I never wanted to feel that way ever again.
Days went by and I was living with such a heightened sense of anxiety. I was stuck in the anxiety loop fearing the fear. But I knew I had to be strong.
I had to get up every day and go to work to support my children and I had to push through the fear. I survived this way from about 2009 to 2016 when I realized that I was not living my life.
Here I was, a single mom of three that many looked up to as being strong but inside I was afraid of everything. I was scared of taking a vitamin.
I was scared of eating a food I never tried because I thought I would have an allergic reaction. I was scared of fainting because of my extreme dizzy spells.
I was scared of going shopping. I was scared of rooms without windows because I felt closed in.

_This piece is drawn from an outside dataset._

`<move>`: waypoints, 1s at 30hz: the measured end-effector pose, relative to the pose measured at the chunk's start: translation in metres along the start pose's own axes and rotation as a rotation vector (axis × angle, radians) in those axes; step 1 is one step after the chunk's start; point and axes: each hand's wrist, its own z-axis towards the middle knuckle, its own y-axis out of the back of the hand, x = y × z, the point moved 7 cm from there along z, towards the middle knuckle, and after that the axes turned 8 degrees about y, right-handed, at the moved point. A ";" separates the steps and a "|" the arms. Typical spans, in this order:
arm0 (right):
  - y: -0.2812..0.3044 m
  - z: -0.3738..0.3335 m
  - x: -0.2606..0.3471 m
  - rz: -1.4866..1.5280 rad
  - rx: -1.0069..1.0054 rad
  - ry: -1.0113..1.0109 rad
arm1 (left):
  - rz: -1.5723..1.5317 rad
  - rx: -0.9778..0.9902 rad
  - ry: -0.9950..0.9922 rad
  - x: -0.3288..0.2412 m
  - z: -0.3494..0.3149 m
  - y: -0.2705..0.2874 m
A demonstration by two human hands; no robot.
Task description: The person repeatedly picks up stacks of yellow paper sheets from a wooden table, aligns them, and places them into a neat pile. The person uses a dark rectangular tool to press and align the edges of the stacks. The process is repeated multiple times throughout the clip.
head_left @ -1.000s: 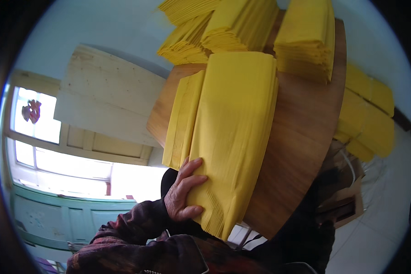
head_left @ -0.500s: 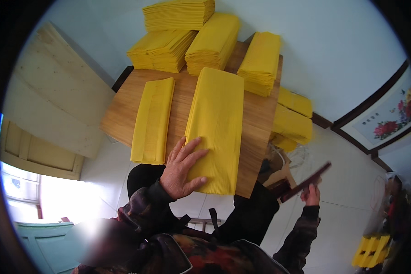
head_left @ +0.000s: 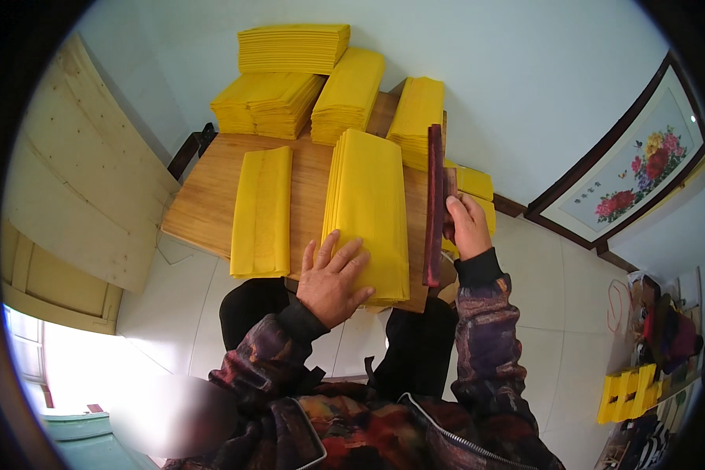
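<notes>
A fanned stack of yellow paper point(head_left: 368, 211) lies lengthwise at the table's near edge. Flat on its lower left part rests my left hand point(head_left: 331, 278), fingers spread. Just right of that stack, my right hand point(head_left: 468, 225) is closed round the handle of a long, narrow dark-red block point(head_left: 433, 207). The block is raised on its side, its long face turned toward the stack. To the left lies a thinner folded yellow paper bundle point(head_left: 262, 211), apart from the stack.
Thick yellow paper piles point(head_left: 266, 102) stand along the back of the wooden table point(head_left: 204, 184). More yellow bundles point(head_left: 478, 188) sit lower, beyond its right side. A pale board point(head_left: 70, 157) leans at the left. A framed flower picture point(head_left: 627, 172) stands against the right wall.
My right hand has brought the dark-red block up from low on the right to beside the stack. My left hand stays on the stack. The view has shifted somewhat.
</notes>
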 end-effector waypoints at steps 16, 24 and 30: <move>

I was scared of driving.
I was only able to drive to work and back and my safe zone was about an hour from home but any farther seemed impossible.
I was terribly afraid when my children would go with their dad because I thought I would never see them again. I thought of worst case scenarios and “what if’s” all the time.
I was living in a highly anxious state. I decided to visit a counselor who changed my life.
After meeting with her for a few sessions, she mentioned in passing that she heard of a free download on her kindle of a book called DARE.
She mentioned some of the steps to me and suggested that I order the DARE book. This was the first time that she heard of it so I told her I would get it and report back to her about the program.
I went home and ordered the book. It was August of 2016. That month, I read and re-read, making post it notes and sticking them all over my house.
I highlighted and bolded, “What If? So what?”, “I am excited about this this feeling!!” “I accept and allow.”, “Is that the best you got Anxiety? Make it worse!!”
Because my house was covered with post it notes, my young children would ask, “Mommy what are all of these post it notes for?” I would giggle and tell them that they are for a science experiment!
And boy, did this so called, “Mommy’s Science Experiment,” start to work! I started setting goals and driving.
I started doing all the things I used to do before anxiety stole my life.
I talked to my anxiety and told it to make me have a panic attack. BRING IT ON!! What happened is that I started to shift my thinking.
I had all of these new tools. DARE helped me to live again without fear. I knew that things were never going to be the same.
Next month will be my one year anniversary of using the DARE technique. I would recommend it to anyone that struggles with anxiety.
I can tell you that I still have anxiety as we all do, it is just that I am not afraid of the sensations any longer.
I owe all of this to Barry and Suzane, and my counselor Susie who recommend the program. Thank you all so much!
Your life is now waiting for you to start living it. Anxiety is a bully. It makes you think that you can’t do certain things.
Funny thing is, you can! You can do anything in that you want. You can break free from anxiety and live life to its fullest!